• ASSIGNED TASK
Wherever "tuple" shows up in the records below, copy the whole line.

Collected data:
↓

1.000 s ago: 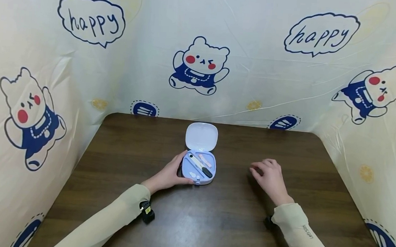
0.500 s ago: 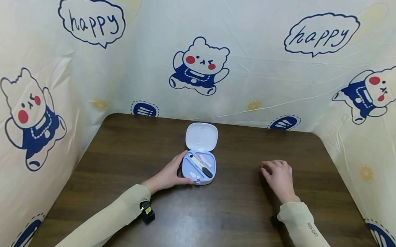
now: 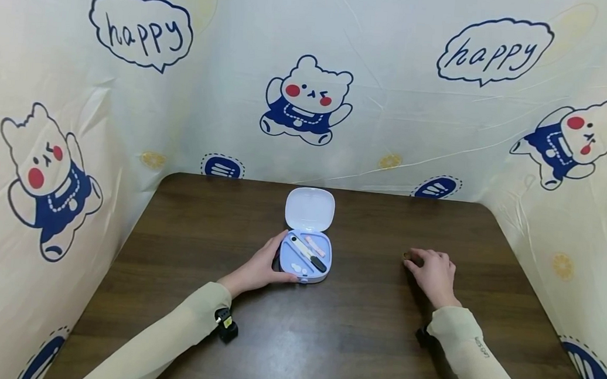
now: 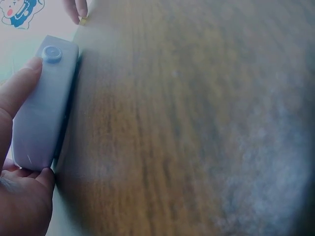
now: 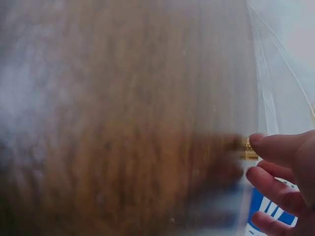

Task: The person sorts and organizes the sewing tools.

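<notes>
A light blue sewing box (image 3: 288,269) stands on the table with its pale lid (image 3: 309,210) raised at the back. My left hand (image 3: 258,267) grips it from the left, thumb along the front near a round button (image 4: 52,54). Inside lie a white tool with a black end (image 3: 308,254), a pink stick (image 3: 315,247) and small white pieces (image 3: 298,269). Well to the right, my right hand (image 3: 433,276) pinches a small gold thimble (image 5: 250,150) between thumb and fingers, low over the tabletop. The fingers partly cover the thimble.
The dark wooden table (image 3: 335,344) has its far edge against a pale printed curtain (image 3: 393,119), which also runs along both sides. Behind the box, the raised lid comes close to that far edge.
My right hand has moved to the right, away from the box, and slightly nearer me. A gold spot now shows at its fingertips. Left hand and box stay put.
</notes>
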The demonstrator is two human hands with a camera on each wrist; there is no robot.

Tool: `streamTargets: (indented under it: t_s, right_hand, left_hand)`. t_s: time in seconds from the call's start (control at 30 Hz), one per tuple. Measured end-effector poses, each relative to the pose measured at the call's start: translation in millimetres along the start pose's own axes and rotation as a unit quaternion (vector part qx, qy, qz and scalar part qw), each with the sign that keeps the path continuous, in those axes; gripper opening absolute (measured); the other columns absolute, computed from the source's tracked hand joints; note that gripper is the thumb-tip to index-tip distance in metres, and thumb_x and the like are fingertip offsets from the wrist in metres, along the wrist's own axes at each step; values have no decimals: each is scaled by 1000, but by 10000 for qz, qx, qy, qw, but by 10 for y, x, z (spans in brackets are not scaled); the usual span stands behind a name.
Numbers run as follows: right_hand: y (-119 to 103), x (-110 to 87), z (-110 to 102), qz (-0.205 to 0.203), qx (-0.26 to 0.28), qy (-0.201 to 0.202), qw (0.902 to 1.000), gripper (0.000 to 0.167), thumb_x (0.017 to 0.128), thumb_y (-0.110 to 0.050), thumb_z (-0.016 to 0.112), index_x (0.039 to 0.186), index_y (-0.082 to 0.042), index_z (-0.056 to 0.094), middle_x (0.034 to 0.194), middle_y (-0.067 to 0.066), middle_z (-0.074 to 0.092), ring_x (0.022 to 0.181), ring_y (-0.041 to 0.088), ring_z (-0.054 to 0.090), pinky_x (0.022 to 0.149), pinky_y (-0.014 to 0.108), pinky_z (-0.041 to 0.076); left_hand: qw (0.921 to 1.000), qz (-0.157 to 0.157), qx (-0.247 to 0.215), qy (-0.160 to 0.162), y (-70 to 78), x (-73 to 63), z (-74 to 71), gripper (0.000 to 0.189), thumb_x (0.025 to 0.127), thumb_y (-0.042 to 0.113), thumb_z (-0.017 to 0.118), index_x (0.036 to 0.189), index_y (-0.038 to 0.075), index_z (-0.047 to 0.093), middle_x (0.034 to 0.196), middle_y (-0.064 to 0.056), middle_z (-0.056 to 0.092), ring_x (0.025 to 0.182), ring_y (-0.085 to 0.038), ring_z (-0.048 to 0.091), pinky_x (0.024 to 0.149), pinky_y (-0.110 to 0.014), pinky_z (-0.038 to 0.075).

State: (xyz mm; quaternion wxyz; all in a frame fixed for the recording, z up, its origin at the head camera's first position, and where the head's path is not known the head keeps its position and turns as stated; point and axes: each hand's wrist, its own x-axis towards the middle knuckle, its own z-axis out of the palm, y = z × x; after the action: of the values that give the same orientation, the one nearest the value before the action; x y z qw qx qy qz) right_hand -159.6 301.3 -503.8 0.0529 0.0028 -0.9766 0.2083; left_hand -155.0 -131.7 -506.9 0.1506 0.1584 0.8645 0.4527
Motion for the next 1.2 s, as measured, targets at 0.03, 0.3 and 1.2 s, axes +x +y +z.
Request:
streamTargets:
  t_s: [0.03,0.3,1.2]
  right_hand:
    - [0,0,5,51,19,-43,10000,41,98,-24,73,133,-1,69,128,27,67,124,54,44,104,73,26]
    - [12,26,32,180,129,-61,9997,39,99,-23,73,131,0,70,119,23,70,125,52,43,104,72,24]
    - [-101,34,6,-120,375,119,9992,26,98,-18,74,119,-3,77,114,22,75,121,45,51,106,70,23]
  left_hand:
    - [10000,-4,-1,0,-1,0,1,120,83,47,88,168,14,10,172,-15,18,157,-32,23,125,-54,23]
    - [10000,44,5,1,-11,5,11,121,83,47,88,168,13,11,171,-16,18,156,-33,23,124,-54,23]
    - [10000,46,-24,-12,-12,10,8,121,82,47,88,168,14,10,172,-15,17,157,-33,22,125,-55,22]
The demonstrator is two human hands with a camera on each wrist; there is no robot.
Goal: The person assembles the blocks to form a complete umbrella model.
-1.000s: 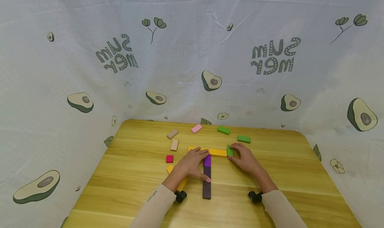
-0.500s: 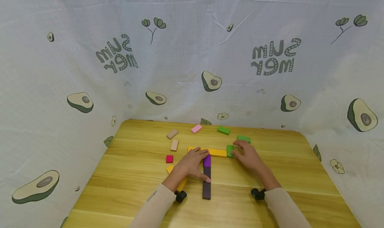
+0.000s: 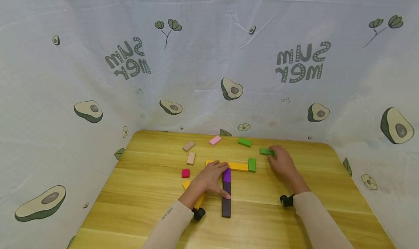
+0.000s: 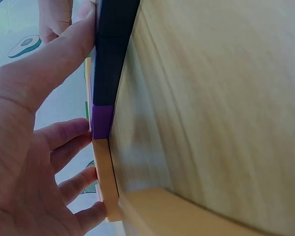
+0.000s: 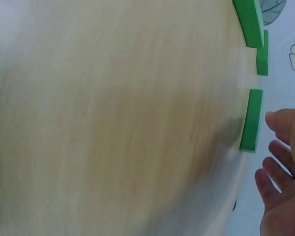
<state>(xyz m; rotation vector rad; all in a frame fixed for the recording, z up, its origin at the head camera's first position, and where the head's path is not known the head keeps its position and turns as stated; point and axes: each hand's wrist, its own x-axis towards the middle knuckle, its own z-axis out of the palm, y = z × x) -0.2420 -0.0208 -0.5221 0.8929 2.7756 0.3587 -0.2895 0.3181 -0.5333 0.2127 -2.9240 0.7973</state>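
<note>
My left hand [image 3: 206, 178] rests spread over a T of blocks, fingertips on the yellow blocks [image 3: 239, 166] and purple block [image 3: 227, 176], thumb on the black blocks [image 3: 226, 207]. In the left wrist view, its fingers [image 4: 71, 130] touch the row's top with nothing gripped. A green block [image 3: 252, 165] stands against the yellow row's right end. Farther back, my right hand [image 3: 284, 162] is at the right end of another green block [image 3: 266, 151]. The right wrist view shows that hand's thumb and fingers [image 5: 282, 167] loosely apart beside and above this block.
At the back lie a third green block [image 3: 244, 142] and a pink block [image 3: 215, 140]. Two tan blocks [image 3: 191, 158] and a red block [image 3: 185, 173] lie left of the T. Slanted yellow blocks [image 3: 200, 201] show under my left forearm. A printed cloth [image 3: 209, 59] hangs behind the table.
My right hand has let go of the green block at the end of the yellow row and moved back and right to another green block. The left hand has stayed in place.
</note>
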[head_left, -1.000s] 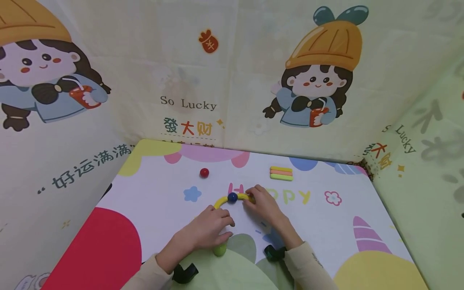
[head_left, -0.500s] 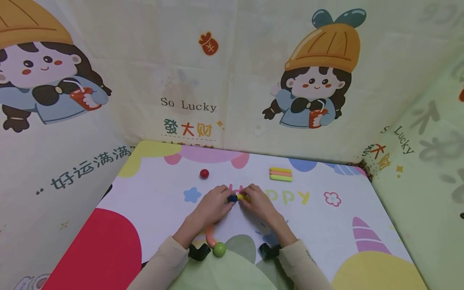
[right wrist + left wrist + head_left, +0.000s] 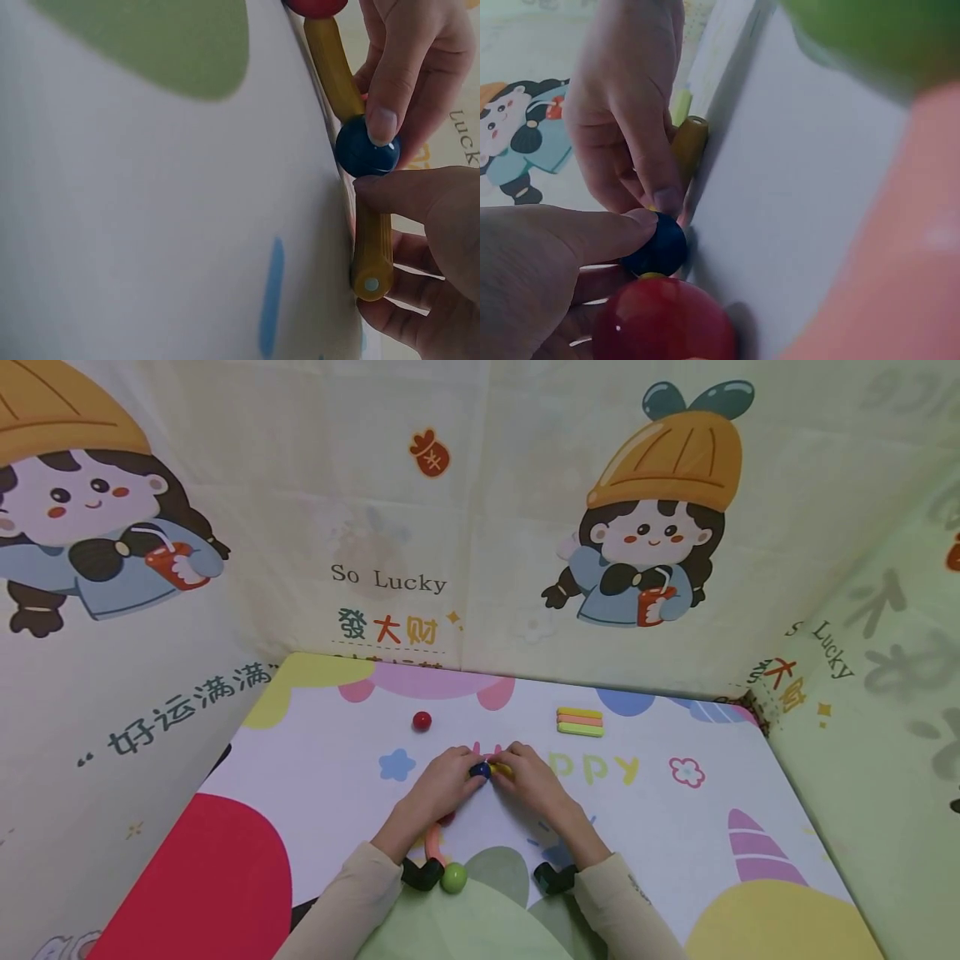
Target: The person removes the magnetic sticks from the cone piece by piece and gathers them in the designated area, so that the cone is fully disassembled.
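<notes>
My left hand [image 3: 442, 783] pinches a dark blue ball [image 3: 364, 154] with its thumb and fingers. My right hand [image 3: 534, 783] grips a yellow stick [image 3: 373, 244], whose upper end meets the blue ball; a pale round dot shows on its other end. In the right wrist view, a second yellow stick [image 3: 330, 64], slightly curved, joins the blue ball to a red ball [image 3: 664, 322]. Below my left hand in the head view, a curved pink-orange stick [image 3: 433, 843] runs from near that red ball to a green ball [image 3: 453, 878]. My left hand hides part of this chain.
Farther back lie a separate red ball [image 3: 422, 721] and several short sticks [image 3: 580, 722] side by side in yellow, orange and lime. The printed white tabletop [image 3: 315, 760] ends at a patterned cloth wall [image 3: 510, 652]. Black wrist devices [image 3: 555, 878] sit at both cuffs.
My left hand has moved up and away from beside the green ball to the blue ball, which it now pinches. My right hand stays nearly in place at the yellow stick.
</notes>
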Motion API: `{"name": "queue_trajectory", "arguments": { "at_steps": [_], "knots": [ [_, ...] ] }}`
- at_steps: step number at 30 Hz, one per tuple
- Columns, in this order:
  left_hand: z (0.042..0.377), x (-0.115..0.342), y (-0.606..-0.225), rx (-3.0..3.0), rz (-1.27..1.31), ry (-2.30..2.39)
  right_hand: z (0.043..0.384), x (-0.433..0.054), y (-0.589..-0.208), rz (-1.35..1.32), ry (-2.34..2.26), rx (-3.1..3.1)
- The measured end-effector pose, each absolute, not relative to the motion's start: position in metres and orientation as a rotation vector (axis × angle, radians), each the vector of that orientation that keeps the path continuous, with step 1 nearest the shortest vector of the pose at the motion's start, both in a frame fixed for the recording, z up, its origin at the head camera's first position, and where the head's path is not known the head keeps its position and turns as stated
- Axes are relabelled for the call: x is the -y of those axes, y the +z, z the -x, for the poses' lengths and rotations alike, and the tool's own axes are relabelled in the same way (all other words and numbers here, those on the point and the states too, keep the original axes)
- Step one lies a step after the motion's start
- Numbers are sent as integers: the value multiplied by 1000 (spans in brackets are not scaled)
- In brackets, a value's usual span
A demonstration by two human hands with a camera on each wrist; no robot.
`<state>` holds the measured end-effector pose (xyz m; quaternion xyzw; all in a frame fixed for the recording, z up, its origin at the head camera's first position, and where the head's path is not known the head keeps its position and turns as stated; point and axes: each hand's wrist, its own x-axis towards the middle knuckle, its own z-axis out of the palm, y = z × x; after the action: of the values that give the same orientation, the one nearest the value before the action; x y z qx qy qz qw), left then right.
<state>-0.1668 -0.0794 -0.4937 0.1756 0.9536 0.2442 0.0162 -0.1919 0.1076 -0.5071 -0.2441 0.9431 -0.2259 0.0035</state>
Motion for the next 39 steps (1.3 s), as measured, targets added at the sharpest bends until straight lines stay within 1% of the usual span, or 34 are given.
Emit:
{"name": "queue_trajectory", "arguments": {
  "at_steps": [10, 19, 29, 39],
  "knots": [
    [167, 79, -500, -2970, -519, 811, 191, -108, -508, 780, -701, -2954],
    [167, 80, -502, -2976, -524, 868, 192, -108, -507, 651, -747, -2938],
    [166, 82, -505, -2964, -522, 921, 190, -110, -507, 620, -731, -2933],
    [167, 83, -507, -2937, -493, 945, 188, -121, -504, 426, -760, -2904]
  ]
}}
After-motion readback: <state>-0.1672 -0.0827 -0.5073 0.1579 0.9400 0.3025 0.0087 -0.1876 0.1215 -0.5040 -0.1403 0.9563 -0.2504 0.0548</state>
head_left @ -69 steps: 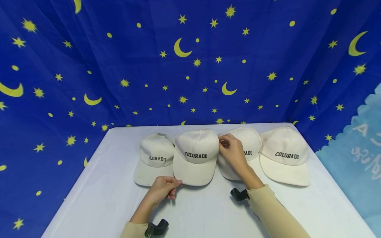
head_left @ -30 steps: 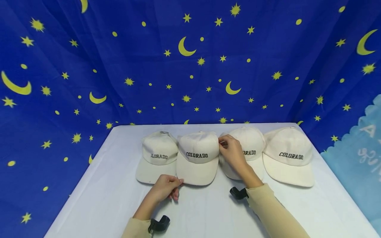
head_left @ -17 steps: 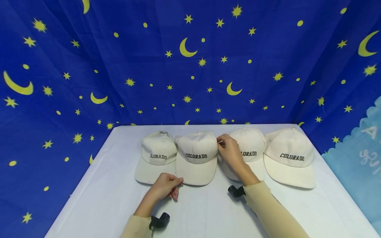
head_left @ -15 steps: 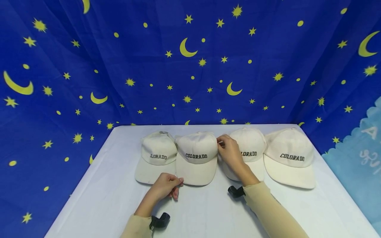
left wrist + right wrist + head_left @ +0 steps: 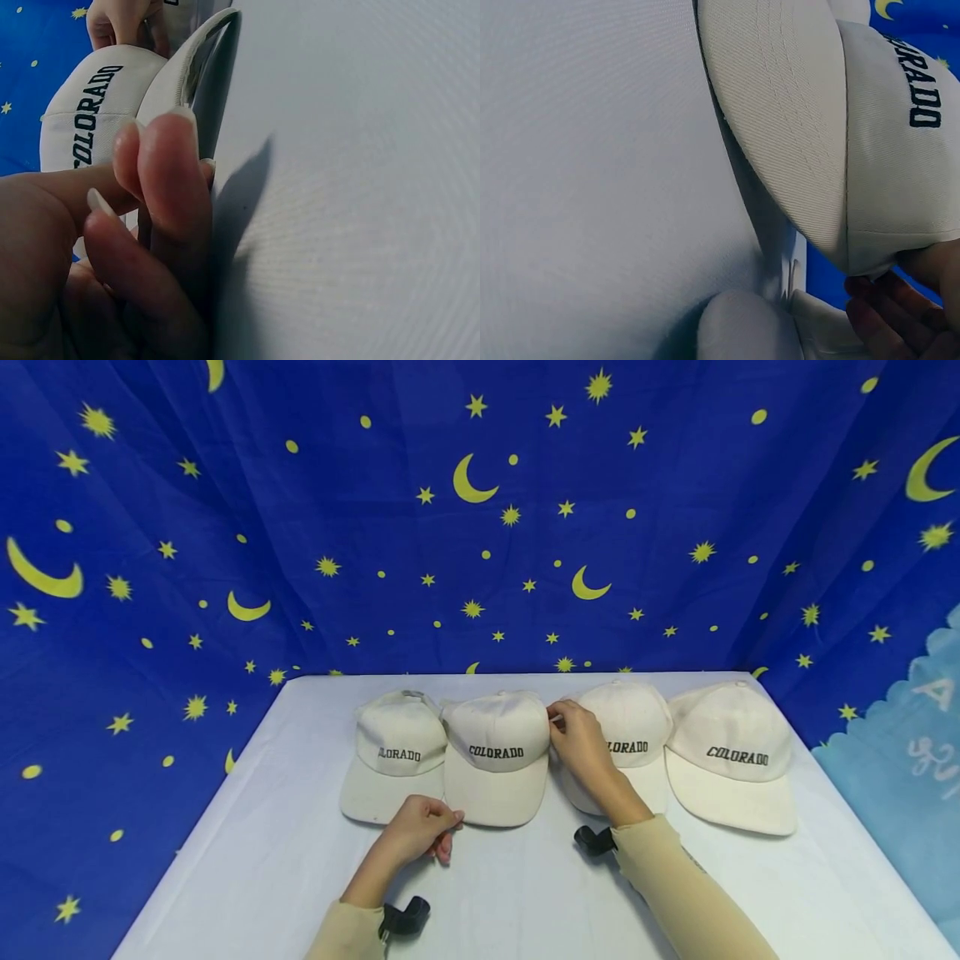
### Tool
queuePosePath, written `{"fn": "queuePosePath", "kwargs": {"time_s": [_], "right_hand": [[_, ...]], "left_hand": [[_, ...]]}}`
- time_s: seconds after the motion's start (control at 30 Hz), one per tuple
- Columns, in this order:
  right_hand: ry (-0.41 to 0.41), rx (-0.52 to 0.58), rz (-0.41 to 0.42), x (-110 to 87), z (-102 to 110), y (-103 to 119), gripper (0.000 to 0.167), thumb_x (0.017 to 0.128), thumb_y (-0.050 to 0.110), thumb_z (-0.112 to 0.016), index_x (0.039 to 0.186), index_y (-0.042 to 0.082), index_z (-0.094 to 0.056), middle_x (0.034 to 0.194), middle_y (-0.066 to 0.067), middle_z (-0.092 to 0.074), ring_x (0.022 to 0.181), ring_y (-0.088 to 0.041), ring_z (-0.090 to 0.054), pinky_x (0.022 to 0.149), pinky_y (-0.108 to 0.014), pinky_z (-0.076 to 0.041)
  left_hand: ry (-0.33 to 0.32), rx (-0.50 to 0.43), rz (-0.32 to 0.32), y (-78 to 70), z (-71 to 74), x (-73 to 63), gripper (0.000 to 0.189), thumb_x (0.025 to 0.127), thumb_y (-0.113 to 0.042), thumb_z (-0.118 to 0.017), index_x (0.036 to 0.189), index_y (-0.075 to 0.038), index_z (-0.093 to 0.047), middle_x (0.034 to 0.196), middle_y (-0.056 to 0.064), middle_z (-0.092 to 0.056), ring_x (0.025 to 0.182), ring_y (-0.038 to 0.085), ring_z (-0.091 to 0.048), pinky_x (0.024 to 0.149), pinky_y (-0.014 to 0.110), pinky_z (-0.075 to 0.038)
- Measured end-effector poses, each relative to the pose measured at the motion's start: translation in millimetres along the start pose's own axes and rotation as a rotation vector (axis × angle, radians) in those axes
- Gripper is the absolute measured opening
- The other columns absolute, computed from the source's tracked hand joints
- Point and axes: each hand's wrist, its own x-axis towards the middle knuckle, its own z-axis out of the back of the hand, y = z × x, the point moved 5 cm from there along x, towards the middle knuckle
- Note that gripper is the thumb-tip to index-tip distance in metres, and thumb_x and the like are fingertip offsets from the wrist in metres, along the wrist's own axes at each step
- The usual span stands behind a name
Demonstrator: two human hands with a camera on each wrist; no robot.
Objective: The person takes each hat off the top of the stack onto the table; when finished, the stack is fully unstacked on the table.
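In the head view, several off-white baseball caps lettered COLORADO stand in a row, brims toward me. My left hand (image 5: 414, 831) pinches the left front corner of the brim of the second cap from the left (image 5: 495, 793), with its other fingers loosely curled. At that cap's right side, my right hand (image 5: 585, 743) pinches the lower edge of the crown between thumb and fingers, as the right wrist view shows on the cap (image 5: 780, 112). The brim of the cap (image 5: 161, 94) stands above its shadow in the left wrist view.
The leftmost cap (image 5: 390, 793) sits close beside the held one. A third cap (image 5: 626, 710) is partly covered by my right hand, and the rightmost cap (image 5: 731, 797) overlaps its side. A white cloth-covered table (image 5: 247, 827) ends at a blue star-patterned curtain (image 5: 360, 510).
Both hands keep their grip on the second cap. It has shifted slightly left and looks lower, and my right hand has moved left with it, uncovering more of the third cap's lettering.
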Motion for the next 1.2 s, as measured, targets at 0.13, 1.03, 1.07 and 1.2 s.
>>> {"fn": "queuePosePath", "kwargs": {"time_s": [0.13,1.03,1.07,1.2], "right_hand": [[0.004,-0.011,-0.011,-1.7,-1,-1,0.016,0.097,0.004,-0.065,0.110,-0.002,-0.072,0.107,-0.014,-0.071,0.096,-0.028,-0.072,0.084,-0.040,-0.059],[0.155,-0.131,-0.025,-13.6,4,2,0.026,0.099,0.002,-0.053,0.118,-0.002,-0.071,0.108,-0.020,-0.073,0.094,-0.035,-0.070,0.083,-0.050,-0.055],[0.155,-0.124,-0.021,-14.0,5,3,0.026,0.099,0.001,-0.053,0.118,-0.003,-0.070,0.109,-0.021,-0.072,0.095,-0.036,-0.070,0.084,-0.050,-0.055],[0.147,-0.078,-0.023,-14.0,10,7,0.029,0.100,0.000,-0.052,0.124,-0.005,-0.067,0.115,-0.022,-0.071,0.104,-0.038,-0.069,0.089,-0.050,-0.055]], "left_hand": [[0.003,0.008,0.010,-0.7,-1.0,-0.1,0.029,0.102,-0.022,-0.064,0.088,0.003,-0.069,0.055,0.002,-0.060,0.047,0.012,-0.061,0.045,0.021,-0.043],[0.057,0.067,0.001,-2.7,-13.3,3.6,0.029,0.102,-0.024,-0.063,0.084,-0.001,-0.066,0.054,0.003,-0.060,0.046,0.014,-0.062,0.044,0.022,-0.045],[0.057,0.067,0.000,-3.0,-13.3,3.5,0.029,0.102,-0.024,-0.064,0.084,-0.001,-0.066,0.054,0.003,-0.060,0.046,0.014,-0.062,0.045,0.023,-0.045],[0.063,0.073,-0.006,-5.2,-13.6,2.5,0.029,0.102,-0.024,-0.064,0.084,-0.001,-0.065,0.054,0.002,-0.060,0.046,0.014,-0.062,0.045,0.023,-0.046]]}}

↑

• ANSWER FOR THE TASK
Tool: `streamTargets: (indented under it: t_s, right_hand, left_hand)`. t_s: time in seconds from the call's start (control at 30 Hz), one per tuple. Measured end-effector poses, each relative to the pose measured at the call's start: translation in millimetres along the start pose's own axes and rotation as a unit quaternion (vector part qx, qy, qz and scalar part qw), each with the sign that keeps the path continuous, in those axes; gripper opening absolute (measured); the other columns absolute, computed from the source's tracked hand joints; note that gripper is the thumb-tip to index-tip distance in metres, and thumb_x and the like are fingertip offsets from the wrist in metres, along the wrist's own axes at each step; values have no decimals: each is scaled by 1000, but by 10000 for qz, qx, qy, qw, but by 10 for y, x, z (spans in brackets are not scaled); the usual span stands behind a name.
- at_steps: step number at 30 Hz, one per tuple
- time_s: seconds after the motion's start (control at 30 Hz), one per tuple

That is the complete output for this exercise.